Costco (COSTS) – Reports after the end, Thursday May 27th
Wall Street expects Costco to make $ 2.32 per share on sales of $ 43.63 billion. This compares to the same quarter last year when earnings were $ 1.89 per share on revenue of $ 37.13 billion.
What to Note: Costco stock has been flat for the past six months, while it underperformed the S&P 500 index over the past year, rising 26% to 40% of the S&P. This is especially true if the company has outperformed consensus sales estimates over the past five quarters. However, according to Christopher Graja, an analyst at Argus, the stocks could offer double-digit return potential. “We believe Costco’s financial strength and ability to deliver exceptional value to consumers is a key differentiator for the stock in the current marketplace,” said Graja and Renewal of Membership. “The company ended the 2020 fiscal year with 105 million members, an increase of around 12% compared to 2018. This corresponds to an annual growth of around 6%. With a constant renewal rate of over / around 90%, Costco’s stock will not stagnate for long. The company’s profit margin Thursday’s guidelines must reflect that confidence.

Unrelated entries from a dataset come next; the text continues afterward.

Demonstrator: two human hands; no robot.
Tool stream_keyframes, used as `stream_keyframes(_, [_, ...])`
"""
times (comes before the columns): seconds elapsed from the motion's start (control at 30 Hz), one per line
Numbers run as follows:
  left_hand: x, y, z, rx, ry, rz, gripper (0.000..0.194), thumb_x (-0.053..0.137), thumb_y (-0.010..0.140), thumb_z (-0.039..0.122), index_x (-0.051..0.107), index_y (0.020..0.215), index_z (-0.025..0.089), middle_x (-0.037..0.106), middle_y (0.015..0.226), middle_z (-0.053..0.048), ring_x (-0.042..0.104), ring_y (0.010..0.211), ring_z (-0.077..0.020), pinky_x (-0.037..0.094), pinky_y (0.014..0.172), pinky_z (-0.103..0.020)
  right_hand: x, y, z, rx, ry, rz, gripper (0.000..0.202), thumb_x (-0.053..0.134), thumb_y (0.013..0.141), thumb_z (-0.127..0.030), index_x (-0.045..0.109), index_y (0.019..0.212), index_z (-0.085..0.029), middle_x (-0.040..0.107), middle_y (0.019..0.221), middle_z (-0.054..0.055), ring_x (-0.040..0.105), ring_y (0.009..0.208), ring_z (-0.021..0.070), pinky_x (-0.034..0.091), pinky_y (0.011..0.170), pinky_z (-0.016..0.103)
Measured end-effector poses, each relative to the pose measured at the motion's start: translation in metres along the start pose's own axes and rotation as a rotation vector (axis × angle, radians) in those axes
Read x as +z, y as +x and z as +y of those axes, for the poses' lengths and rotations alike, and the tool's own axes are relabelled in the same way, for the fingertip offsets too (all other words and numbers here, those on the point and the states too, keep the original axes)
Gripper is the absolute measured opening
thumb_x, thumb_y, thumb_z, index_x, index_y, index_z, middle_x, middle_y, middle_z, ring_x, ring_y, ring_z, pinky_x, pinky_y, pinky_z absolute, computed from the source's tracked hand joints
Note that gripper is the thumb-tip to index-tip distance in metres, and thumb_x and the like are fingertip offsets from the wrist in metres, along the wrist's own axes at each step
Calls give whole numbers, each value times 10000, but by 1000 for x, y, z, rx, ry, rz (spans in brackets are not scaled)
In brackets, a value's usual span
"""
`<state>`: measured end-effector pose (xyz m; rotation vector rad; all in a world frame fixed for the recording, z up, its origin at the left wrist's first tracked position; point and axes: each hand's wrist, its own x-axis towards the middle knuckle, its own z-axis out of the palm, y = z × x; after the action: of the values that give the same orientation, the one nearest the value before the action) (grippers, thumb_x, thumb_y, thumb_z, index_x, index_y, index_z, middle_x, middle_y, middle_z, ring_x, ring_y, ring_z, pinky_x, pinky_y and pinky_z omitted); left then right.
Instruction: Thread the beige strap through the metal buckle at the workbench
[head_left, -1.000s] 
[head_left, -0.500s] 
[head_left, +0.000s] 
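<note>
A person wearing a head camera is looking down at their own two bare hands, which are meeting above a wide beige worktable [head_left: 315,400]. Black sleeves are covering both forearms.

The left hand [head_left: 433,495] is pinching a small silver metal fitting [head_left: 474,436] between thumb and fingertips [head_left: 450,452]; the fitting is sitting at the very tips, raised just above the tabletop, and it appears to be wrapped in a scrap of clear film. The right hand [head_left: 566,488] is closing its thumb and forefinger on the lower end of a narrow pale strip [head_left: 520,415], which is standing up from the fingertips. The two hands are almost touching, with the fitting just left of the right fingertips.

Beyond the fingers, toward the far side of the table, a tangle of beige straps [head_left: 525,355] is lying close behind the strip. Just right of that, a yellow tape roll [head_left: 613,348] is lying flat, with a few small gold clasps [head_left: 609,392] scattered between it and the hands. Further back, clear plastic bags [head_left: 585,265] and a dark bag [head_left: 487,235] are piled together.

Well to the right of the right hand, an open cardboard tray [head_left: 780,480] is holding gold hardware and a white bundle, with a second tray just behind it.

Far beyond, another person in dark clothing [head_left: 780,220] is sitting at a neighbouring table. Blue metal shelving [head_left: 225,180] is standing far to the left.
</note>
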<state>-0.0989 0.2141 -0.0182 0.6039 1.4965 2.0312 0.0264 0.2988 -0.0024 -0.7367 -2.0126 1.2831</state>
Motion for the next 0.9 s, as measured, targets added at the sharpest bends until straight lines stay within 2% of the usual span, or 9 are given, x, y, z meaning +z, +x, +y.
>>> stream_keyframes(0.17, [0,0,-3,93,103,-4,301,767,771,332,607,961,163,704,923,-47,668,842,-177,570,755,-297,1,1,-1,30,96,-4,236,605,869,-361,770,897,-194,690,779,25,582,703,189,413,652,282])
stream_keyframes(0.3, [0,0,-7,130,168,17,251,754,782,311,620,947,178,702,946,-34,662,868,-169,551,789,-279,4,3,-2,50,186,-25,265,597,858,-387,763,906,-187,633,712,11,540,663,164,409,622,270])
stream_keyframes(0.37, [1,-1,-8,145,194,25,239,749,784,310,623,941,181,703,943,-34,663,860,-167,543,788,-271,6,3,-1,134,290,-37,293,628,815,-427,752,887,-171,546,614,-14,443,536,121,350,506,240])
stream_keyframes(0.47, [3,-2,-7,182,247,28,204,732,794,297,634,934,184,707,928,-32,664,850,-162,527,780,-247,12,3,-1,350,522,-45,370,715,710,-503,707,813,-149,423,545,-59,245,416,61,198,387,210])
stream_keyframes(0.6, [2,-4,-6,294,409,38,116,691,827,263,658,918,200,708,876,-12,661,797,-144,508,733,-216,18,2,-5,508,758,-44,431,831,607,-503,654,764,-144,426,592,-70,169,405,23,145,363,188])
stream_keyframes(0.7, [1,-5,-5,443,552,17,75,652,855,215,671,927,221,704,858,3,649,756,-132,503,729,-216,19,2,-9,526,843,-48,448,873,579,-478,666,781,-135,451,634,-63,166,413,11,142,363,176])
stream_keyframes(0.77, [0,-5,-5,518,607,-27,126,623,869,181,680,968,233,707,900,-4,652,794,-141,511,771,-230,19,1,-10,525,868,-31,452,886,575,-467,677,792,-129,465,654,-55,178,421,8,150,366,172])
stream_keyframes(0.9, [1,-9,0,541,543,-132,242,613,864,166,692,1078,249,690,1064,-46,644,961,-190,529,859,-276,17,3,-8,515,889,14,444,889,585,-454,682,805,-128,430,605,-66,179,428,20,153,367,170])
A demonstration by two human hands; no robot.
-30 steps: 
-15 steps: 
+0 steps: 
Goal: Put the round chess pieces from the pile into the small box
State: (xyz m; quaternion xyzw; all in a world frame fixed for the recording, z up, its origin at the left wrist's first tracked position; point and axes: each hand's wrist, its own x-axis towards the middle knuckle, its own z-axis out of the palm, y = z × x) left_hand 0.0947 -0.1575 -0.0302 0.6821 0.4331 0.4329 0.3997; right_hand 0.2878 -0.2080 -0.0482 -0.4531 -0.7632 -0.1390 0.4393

Foreclosure (CRM) – Reports after close of trading Thursday May 27
Wall Street expects Salesforce to make 88 cents per share on sales of $ 5.89 billion. This compares to last year’s quarterly earnings of 70 cents per share on sales of 4.85 billion US dollars.
What To Look For: The Salesforce SaaS business model and customer relationship management services have been key to Salesforce’s growth over the past five years, but there have been talks of market saturation. Additionally, Salesforce stock has pulled back lately since the company announced the $ 27.7 billion purchase of Slack. But the company is poised to get its “mojo” back, and stocks, which are down 13% in six months, are poised to deliver more than 20%. Citing increasing demand for digital transformation, Morgan Stanley analyst Keith Weiss recently upgraded Equal-Weight to Overweight with a target price of $ 270. Among the various catalysts to achieving his price target, Weiss noted the company’s billing and booking metrics, which reflect improving demand trends with the economic reopening, and he believes Salesforce will generate stronger profit margins. On Thursday, Salesforce will have to convince the market how to run in the direction suggested by the analyst.
The views and opinions expressed are those of the author and do not necessarily reflect those of Nasdaq, Inc.